London bombing aftermath

Wednesday, July 13th, 2005

Now that the lag in my workload is over, my virtual in-tray is starting to outgrow my son. I have to admit though, I feel more alive than ever. Drained but alive. Does that make sense?

Three major events (not sure if that’s the proper term) happened last week. Weekend of 2d July saw the Live8 concert held in Hyde Park. We were tuned in, my toddler was headbanging & my husband reminiscing. He saw kids in the crowd and wondered if we should have ventured to Central London… I said ah-uh. What risk my son getting dehydrated or infected in the common urinals which I doubt will have changing rooms?

Then Tuesday, 5 July, D-Day for the IOC decision from Singapore. London was jubilant. People were dancing and cavorting in Trafalgar Square. The City will host the 2012 Olympics! Fantastic! I was excited too. Wow I’ll be there and by that time my son will be old enough to actually enjoy it. My husband is ecstatic too, he keeps saying it will boost the price of our property. Well let’s hope so!
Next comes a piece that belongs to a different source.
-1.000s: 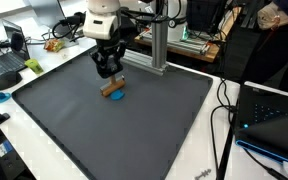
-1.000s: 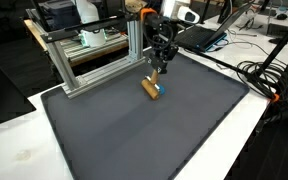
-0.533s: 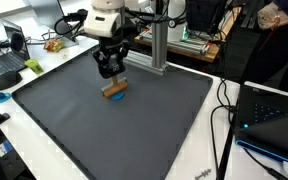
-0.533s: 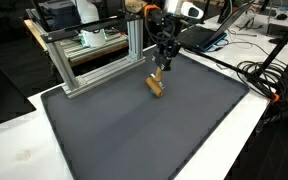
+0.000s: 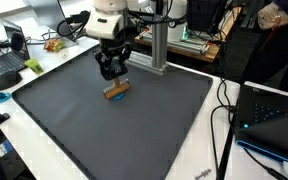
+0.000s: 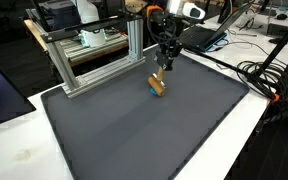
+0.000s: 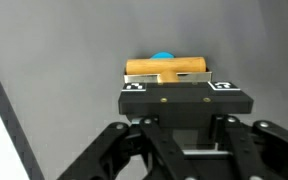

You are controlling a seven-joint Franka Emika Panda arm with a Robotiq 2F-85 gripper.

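The tool (image 5: 112,79) is clamping the wooden block (image 5: 116,91), with its jaws pressing on the block's long sides. The block is staying level over the dark mat (image 5: 134,135) on the table, near the front of the aluminium frame (image 6: 94,62). In the wrist view, a small blue object (image 7: 162,56) is peeking out from behind the block.

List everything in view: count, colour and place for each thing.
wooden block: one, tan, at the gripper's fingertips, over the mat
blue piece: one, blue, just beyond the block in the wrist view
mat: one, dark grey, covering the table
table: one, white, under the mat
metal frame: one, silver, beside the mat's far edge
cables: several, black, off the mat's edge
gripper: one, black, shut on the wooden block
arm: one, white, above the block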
The most unforgettable was Thursday, 7 July, 4 bombs were detonated in Central London’s busiest routes during the morning rush hour. I missed it thankfully. I was already safe in the office when I received hubby’s call. I told my officemates and we were tuned in to the telly for the better part of the day. The information we’re getting were all confusing… No it’s just train collision, no there are 7 explosions… But one thing’s for sure it was mayhem and people are maimed, hurt and some are dead. I was lucky a rail station was still operating going to Barking. I walked towards Fenchurch Street from Hatton Garden. London mid-day with no traffic was an eery sight. As I told friends over and over, it was a scene you only expect to see in horror / thriller films. Patrol cars zig-zag from nowhere, people were walking, the few buses I saw were parked, police cordon were in every station I pass.
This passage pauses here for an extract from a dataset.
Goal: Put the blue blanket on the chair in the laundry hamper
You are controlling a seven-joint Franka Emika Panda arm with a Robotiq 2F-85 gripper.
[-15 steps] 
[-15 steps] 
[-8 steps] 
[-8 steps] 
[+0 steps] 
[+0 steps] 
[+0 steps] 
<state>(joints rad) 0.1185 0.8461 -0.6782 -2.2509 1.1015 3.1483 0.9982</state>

The Heavens seem to commiserate. The sky was sad with grey clouds and pouring rain. I did’t know what to feel first: rage, sadness, relief? I picked up my son on the way home and slept beside him by 6pm… Thank God the day was over.

I received calls, SMS, emails from friends. I sent a lot as well asking if they are okay, telling them we are okay. Up to now I know London is just praying for the souls of the victims, most of which are still not recovered from the Underground. I know I am one of millions hoping it never happens again.